Which "collection of values" is better?

i'm trying to solve a problem for several month now, and i narrowed down the problem to this:

i got several collections of numbers, for example 1,2,4,4,4,5 and 0,0,4,10,12. now, i have to find the "better" one, where better is defined as "contains more numbers which are higher than numbers of the other collection as the other way round".

in this case, collection a wins:

6 times against 0 (once for every number)

6 times against 0 (once for every number)

1 time against 4 (5 > 4)

never against the 10 and 12

-> 13 wins



collection b wins:

2 times because of the 4

6 times because of the 10

6 times because of the 12

-> 14 wins



so, if i randomly compare the numbers of the collections to each other for a very long time, b will get slightly more wins.



however, this calculation is done veeeeery often in my not yet working solution. is it possible to speed it up? it's not neccesary to know how often a beats b, just IF a beats b.



or is number crunching the only way to get this done?

Here is a linear time algorithm to calculate the scores. I hope it is fast enough  :wink:



    int i, j, scoreA = 0, scoreB = 0, ca, cb;
    //add an ultimate minimum to both arrays
    double[] a = new double[] { -100000, 1,2,4,4,4,5 };
    double[] b = new double[] { -100000, 0,0,4,10,12 };
    i = a.length-1;
    j = b.length-1;
    //Assume a and b are sorted!
    while( i != 0 || j != 0 )
    {
      if( a[i] > b[j] )
      {
        //System.out.println( "a: " + a[i] + " bigger than b: " + b[j] );
        scoreA += j;
        i = ( i == 0 ? 0 : i-1 );
      }
      else if( a[i] < b[j] )
      {
        //System.out.println( "b: " + b[j] + " bigger than a: " + a[i] );
        scoreB += i;
        j = ( j == 0 ? 0 : j-1 );
      }
      else //If they are equal decrement both, but keep track of them
      {
        ca = cb = 1; //How many are equal in both arrays.
        while( a[i] == a[--i] )
          ca++;
        while( b[j] == b[--j] )
          cb++;
        scoreA += j * ca;
        scoreB += i * cb;
        //System.out.println( "Found equal values: " + ca + ", " + cb );
      }
    }
    System.out.println( "Scores: " + scoreA + " vs " + scoreB );

seems to work… thx



but another problem just appeared. this algorithm i'm working on really is damn cursed, bloody cursed, and heavily cursed. however, if i ever get it done, it will throw tons of money and/or glory back at me :slight_smile:

Well, if you tell us what the problem is, perhaps we could force it throw money and glory at you 

imagine a maze.

in the maze, there are several treasure chests. every chest has a unique set of possible contents. example: chest 1 contains 20 gold coins or 100 silver coins or… or…, chest 2 contains a car or a horse…

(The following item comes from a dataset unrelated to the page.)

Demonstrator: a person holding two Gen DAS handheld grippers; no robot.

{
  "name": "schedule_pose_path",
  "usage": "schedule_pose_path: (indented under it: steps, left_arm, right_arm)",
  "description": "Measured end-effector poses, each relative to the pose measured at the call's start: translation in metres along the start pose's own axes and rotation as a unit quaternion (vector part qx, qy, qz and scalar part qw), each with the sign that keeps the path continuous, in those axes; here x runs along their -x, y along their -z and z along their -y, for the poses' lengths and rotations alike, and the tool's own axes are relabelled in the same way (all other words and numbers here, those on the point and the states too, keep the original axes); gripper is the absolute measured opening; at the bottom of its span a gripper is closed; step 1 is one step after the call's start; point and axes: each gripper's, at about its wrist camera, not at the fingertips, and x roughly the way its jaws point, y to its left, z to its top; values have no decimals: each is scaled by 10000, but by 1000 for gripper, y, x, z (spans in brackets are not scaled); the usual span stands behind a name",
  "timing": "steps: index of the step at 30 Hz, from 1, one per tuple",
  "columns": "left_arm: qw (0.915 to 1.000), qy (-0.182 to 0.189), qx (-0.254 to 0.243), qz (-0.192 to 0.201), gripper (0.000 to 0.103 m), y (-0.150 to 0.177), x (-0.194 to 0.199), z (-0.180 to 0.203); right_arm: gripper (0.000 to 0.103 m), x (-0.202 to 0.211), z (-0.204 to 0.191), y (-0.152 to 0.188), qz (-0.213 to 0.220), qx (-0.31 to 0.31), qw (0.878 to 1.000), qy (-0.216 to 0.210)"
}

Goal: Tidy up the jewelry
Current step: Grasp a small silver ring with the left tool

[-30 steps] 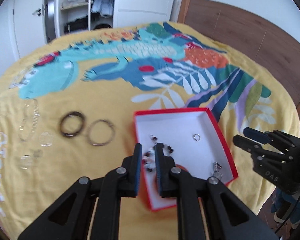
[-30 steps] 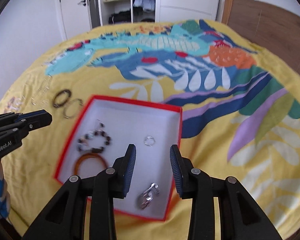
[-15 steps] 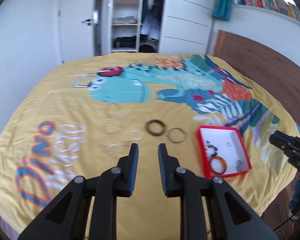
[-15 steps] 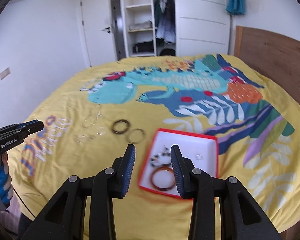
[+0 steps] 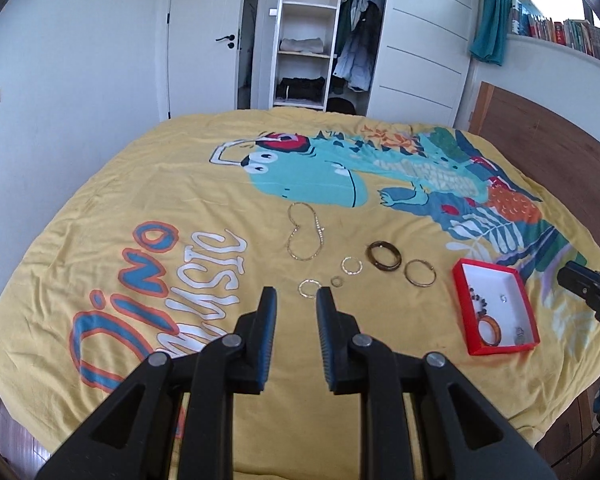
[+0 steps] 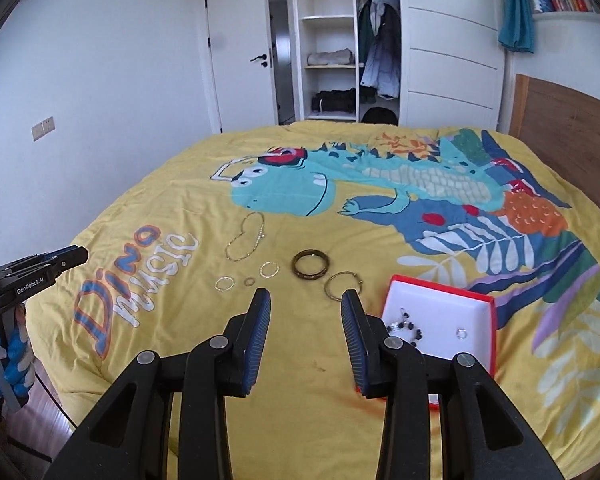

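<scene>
A red box with a white inside (image 5: 462, 300) (image 6: 482, 320) lies on the yellow bedspread. It holds a beaded bracelet (image 5: 480, 300) (image 6: 406, 326), an orange bangle (image 5: 490, 330), a small ring (image 6: 462, 334) and a metal piece. Loose on the spread lie a gold chain (image 5: 304, 232) (image 6: 246, 240), a dark bangle (image 5: 384, 255) (image 6: 310, 265), a thin hoop (image 5: 420, 273) (image 6: 342, 286) and several small rings (image 5: 309, 289). My left gripper (image 5: 293, 312) is open and empty, high above the rings. My right gripper (image 6: 305, 316) is open and empty, left of the box.
The bed fills both views, its near edge just under the grippers. A wooden headboard (image 5: 560, 152) stands on the right. An open wardrobe (image 5: 320, 36) and a door (image 5: 204, 40) are behind the bed. The left gripper shows at the left edge of the right wrist view (image 6: 44, 268).
My left gripper let go of the beaded bracelet in the box, opened and pulled back up and left. My right gripper also pulled back and up from the box.
</scene>
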Motion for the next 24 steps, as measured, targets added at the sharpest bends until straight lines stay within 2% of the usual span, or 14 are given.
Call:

until now, the solution is: just open all chests. but your time in the maze is limited. you cannot teleport yourself, so by the choice of a chest, you limit the remaining choices until time runs out.

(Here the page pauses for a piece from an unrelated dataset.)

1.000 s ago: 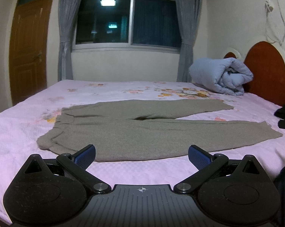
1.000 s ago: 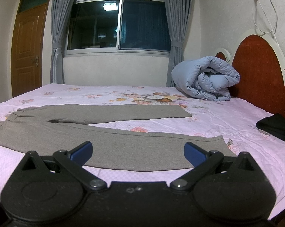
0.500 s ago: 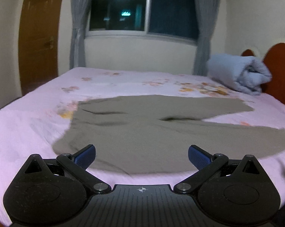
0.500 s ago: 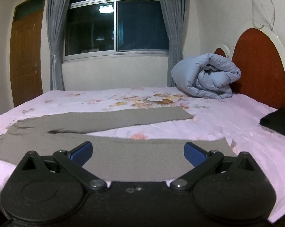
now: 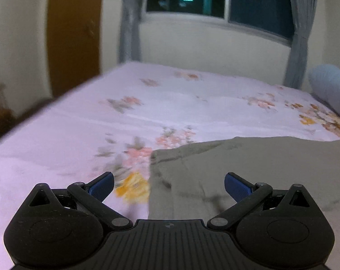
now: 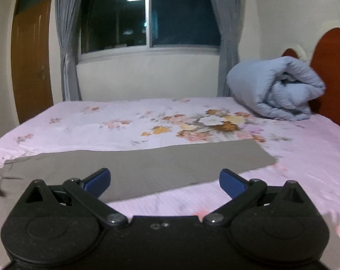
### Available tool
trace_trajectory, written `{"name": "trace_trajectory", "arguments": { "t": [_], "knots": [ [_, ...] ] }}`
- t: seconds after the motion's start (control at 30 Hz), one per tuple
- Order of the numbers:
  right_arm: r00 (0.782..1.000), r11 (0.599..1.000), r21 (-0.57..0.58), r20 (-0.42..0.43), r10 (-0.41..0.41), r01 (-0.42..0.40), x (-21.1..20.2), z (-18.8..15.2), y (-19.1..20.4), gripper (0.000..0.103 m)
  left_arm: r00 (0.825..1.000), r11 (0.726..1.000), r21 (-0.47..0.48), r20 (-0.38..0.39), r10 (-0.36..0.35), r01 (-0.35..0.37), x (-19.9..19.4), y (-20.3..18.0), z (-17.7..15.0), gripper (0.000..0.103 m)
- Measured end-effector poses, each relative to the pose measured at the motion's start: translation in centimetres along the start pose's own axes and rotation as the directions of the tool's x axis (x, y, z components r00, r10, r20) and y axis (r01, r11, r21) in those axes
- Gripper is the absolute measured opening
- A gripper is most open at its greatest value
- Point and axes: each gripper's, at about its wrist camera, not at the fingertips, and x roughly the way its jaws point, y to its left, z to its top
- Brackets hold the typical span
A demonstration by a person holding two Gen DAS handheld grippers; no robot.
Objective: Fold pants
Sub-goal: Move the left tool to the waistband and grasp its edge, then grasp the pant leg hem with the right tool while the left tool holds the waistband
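Observation:
Grey-brown pants point(image 5: 248, 164) lie flat on the pink flowered bed sheet point(image 5: 102, 121). In the left wrist view my left gripper point(image 5: 168, 185) is open and empty, low over the waistband corner at the pants' left end. In the right wrist view my right gripper point(image 6: 164, 182) is open and empty, low over the far trouser leg point(image 6: 147, 164), whose cuff ends at the right. The near leg is mostly hidden under the gripper body.
A rolled light-blue duvet point(image 6: 275, 90) lies at the head of the bed against the red-brown headboard point(image 6: 332, 67). A window with grey curtains point(image 6: 147, 15) is on the far wall and a wooden door point(image 6: 30, 60) stands at left.
Both grippers have moved forward and lower over the pants. The left one has swung left to the waistband corner. Both stay open.

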Motion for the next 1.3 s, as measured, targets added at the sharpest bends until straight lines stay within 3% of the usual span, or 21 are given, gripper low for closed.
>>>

what i figured out so far is how to compute the path which gives the maximum average score, but in my case it's not the best solution. it's a 2-player-game, the other player gets his own (equal) maze. the winner is the one which gets a higher score than the other player. it doesn't matter how big the score difference is - so my idea was to identify all unique situations (you can end up in the same situation by more than one path) and simply brute force my way through and count which values i can get so i can compare them and choose the path which leads to the highest collection of possible values. the remaining problem is that the maze is really big (a few million unique situations). my corei7@3.6ghz can compute the average expectation values of 2k situations per second (fast enough to get it done within hours), but now i have to use collections of values instead of a single one.

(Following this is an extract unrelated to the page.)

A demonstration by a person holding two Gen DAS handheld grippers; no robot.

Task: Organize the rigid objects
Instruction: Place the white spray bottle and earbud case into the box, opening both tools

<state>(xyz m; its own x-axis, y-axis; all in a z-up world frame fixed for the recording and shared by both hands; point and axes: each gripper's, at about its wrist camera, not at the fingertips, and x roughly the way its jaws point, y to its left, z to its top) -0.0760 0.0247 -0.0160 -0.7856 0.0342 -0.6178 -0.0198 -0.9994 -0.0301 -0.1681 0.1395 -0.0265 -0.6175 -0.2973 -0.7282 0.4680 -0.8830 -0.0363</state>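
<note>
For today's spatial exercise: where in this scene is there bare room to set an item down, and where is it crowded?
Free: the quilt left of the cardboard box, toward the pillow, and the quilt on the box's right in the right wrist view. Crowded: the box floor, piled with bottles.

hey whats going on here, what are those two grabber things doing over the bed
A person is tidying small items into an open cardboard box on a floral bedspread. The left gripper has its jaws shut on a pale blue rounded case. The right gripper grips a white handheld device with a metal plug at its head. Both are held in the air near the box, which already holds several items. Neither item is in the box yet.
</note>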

which means i have to optimize the hell out of my code to make it finish the calculations before i'm dead :slight_smile:






Given that the problem is random in nature, you need to settle for optimizing average payoff, necessarily… or do something with optiizing average and minimizing variance or whatever, but for now let's just assume that the payoff of each chest is fixed (i.e. the average of the possible payoffs inside). This is a classic Dynamic Programming problem.



It can be solved by building up a solution from partial optimal solutions. Asumme, for instance, that you have a step count (i.e. how many steps you can take before the time runs out), and you have a matrix of distances between all chests (telling you how much it would take to go from one chest to another). If you could compute the best solution (payoff) of the maze for a particular number of steps and a particular initial position, then you would have an overall optimal solution.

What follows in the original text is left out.